Beginning with the line that holds "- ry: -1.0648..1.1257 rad", copy every remaining line of the listing below exactly, and leave the pictures out.

Segment Start: GIVEN DATA

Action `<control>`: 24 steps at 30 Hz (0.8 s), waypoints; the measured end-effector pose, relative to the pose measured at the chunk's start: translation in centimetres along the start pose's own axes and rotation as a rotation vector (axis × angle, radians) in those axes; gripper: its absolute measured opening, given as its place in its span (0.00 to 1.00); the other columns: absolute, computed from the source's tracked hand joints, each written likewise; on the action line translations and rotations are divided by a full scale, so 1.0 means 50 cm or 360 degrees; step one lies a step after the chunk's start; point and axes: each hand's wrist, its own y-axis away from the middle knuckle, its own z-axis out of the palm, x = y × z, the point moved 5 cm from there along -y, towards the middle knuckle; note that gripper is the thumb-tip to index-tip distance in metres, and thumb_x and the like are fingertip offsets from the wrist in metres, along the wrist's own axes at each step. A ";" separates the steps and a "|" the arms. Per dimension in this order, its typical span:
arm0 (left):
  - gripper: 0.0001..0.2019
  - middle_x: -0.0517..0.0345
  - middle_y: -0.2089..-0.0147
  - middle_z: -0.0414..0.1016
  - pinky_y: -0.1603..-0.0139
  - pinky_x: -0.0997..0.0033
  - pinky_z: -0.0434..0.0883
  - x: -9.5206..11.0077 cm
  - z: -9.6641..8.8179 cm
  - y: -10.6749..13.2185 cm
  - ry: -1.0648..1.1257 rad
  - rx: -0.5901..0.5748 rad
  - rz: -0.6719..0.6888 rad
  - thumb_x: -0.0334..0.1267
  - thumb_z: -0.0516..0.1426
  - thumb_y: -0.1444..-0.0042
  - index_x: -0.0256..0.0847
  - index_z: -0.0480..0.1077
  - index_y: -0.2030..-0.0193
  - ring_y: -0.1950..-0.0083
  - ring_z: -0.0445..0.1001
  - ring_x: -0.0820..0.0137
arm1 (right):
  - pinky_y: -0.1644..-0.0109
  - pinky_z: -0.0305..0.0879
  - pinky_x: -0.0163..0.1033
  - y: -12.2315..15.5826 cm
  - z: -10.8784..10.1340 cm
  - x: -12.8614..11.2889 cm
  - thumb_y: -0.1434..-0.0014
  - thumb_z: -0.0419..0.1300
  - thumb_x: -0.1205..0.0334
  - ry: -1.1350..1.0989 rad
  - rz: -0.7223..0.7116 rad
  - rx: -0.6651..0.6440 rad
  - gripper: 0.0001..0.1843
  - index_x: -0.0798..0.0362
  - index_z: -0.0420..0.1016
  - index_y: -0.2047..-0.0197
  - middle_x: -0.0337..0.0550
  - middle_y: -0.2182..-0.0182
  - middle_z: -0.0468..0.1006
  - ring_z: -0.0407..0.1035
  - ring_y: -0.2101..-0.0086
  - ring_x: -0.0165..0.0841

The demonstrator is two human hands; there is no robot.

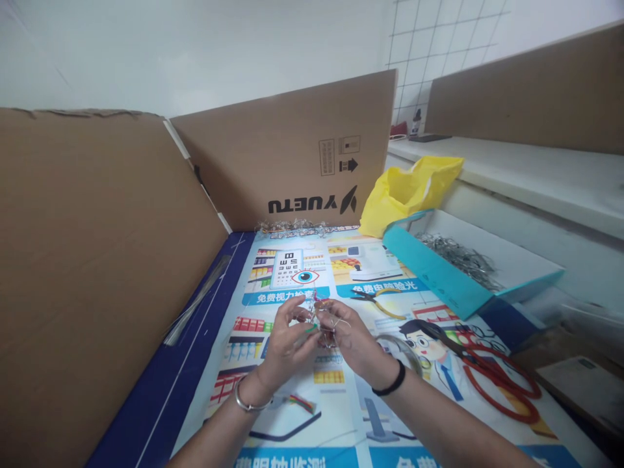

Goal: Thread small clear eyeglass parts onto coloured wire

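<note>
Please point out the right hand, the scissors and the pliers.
Right hand (358,338): head view, between knuckles and wrist.
Scissors (472,359): head view, red handle near the blades.
Pliers (387,311): head view, lower yellow handle.

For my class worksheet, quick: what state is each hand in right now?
Left hand: closed, holding thin wirework.
Right hand: closed, holding thin wirework too.

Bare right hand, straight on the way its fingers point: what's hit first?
Most likely the bare left hand, whose fingers face the right hand across the small tangle of thin silvery wire between them. Depth is unclear from this one view.
</note>
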 end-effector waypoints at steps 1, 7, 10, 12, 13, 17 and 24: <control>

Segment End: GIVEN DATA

§ TASK OUTPUT
  - ry: -1.0648..1.1257 rad
  - rx: -0.5901..0.5748 rad
  - rz: -0.6719..0.6888 rad
  - thumb_x: -0.0334..0.1267
  - thumb_z: -0.0516..0.1426
  - thumb_y: -0.1444..-0.0042
  - index_x: -0.0256..0.0847
  - index_z: -0.0480..0.1077
  - index_y: -0.2030..-0.0193
  - ring_y: -0.1950..-0.0083
  - ring_z: -0.0445..0.1001
  - ring_x: -0.0820..0.0137
arm1 (right):
  - pinky_y: -0.1644..-0.0109
  - pinky_z: -0.0305..0.0879
  - pinky_x: -0.0163..0.1033
  - y: -12.2315..15.5826 cm
  - z: -10.8784..10.1340 cm
  - x: -12.8614..11.2889 cm
  - thumb_y: -0.1434..-0.0014
  - thumb_z: -0.0419..0.1300
  - thumb_x: -0.1205..0.0334
  - ry: -1.1350..1.0989 rad
  - rz: -0.7223..0.7116 rad
  - rx: -0.6651..0.6440 rad
  - gripper: 0.0001..0.1843
  - index_x: -0.0798..0.0362
  - index_z: -0.0420..0.1016
  - index_y: -0.2047..-0.0197
  - middle_x: -0.0337..0.0550
  - middle_y: -0.2182..-0.0182
  - middle_z: -0.0468..0.1006
  - ring_z: -0.0407..0.1035
  - ring_y: -0.2101..-0.0086
  - ring_x: -0.0165..0.0841

The demonstrator is two human hands; there is no robot.


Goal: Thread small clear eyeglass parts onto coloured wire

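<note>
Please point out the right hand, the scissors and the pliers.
Right hand (358,338): head view, between knuckles and wrist.
Scissors (472,359): head view, red handle near the blades.
Pliers (387,311): head view, lower yellow handle.

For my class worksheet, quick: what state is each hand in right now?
Left hand: closed, holding thin wirework.
Right hand: closed, holding thin wirework too.

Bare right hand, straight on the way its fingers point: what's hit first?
Most likely the bare left hand, whose fingers face the right hand across the small tangle of thin silvery wire between them. Depth is unclear from this one view.
</note>
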 end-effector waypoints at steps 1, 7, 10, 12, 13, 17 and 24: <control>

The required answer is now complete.